= Your assignment =
The listing below is to be duplicated exactly, with every picture omitted.

= Supplied data =
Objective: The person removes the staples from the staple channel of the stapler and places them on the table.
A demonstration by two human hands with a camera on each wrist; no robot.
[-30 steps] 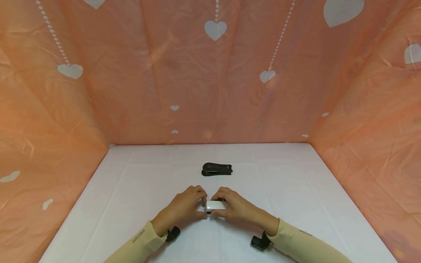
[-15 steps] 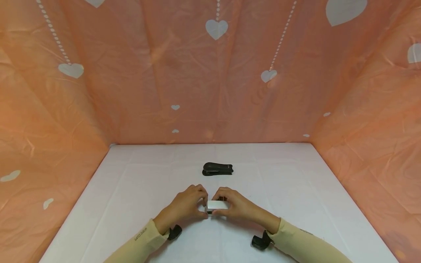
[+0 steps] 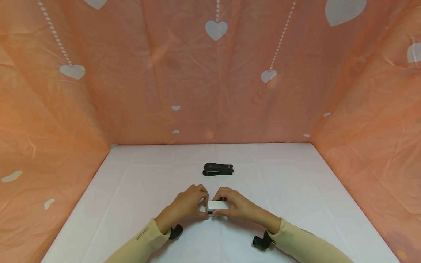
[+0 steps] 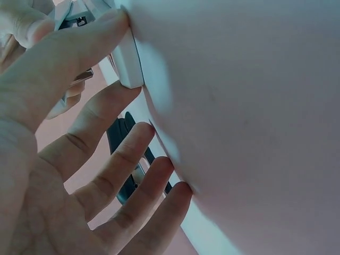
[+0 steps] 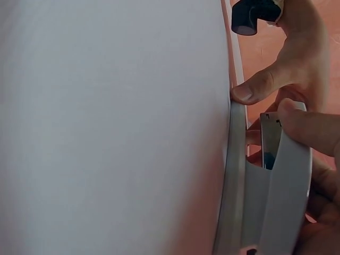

= Task answer =
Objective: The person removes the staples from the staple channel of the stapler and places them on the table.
A demonstration by two human hands with a camera on each wrist; no robot.
[-30 steps] 
[-15 steps] 
[+0 steps] 
[+0 steps] 
[+0 steps] 

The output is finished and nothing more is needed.